A Unified Framework for Fair Spectral Clustering With Effective Graph Learning

We consider the problem of spectral clustering under group fairness constraints, where samples from each sensitive group are approximately proportionally represented in each cluster. Traditional fair spectral clustering (FSC) methods consist of two consecutive stages, i.e., performing fair spectral embedding on a given graph and conducting $k$means to obtain discrete cluster labels. However, in practice, the graph is usually unknown, and we need to construct the underlying graph from potentially noisy data, the quality of which inevitably affects subsequent fair clustering performance. Furthermore, performing FSC through separate steps breaks the connections among these steps, leading to suboptimal results. To this end, we first theoretically analyze the effect of the constructed graph on FSC. Motivated by the analysis, we propose a novel graph construction method with a node-adaptive graph filter to learn graphs from noisy data.
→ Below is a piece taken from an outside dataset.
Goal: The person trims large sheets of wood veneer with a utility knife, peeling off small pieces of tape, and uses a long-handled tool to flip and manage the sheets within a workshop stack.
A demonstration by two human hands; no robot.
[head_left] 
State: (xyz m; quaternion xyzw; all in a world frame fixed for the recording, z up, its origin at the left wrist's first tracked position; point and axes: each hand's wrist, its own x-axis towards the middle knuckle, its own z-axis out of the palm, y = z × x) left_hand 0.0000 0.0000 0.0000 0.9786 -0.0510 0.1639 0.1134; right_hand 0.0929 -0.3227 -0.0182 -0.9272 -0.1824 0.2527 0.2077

Then, all independent stages of conventional FSC are integrated into a single objective function, forming an end-to-end framework that inputs raw data and outputs discrete cluster labels. An algorithm is developed to jointly and alternately update the variables in each stage. Finally, we conduct extensive experiments on synthetic, benchmark, and real data, which show that our model is superior to state-of-the-art fair clustering methods.